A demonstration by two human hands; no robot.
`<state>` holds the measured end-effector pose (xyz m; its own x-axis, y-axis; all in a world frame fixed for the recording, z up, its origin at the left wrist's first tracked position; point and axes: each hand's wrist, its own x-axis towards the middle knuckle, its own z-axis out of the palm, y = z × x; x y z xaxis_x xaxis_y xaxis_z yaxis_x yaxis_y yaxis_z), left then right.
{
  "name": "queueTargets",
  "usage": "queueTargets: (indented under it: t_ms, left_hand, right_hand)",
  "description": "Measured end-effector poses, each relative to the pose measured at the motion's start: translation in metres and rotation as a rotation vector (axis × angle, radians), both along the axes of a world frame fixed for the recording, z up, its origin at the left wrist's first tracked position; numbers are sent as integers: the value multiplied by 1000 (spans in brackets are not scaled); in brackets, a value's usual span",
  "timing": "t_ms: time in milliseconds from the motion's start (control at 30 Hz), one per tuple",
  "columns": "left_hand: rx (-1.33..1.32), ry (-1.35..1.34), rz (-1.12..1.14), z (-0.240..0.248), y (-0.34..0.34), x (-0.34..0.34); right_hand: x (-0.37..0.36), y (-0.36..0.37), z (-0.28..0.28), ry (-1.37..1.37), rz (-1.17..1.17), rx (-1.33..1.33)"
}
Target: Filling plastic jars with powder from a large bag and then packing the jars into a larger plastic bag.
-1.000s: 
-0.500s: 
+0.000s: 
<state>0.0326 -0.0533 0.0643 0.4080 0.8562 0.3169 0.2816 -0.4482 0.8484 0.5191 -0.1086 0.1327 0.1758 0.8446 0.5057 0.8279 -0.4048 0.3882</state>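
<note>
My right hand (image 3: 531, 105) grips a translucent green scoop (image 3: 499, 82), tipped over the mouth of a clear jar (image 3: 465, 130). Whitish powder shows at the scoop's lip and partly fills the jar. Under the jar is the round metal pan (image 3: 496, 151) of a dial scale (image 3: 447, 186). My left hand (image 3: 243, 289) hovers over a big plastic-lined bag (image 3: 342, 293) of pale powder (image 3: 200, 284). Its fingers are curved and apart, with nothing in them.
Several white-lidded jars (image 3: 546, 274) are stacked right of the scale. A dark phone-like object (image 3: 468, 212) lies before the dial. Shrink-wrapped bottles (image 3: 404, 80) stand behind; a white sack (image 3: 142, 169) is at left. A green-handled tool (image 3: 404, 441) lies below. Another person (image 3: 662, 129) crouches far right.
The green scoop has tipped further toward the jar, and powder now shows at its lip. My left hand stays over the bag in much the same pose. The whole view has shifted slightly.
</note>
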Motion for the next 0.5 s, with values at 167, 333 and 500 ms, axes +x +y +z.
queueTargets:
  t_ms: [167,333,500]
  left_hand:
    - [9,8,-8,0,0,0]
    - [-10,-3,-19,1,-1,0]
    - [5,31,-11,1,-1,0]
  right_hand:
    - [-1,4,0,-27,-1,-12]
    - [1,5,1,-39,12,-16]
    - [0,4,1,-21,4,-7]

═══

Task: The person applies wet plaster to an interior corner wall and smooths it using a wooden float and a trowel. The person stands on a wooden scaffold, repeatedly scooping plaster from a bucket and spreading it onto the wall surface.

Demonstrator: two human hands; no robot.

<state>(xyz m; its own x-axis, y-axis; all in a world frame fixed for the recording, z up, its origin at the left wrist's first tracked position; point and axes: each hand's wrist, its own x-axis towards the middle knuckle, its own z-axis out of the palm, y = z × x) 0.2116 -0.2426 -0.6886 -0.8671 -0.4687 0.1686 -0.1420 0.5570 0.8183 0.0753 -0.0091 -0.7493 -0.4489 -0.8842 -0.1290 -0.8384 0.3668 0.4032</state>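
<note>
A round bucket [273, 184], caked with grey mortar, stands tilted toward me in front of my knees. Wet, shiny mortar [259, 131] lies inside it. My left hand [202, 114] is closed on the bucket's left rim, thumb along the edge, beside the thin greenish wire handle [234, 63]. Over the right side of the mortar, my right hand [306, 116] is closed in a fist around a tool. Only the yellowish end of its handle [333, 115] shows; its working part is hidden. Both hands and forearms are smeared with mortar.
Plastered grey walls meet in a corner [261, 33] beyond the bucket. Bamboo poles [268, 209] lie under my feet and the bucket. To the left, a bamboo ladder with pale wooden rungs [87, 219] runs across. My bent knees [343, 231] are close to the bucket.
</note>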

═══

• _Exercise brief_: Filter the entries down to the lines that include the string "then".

• _Response to this exercise_:
`<state>` holds the measured end-effector pose (xyz m; its own x-axis, y-axis; all in a world frame fixed for the recording, z up, its origin at the left wrist's first tracked position; point and axes: each hand's wrist, its own x-axis towards the middle knuckle, its own z-axis out of the palm, y = z × x; x y z xaxis_x xaxis_y xaxis_z yaxis_x yaxis_y yaxis_z), left then right.
Target: Filling plastic jars with powder from a large bag and then packing the jars into a larger plastic bag.

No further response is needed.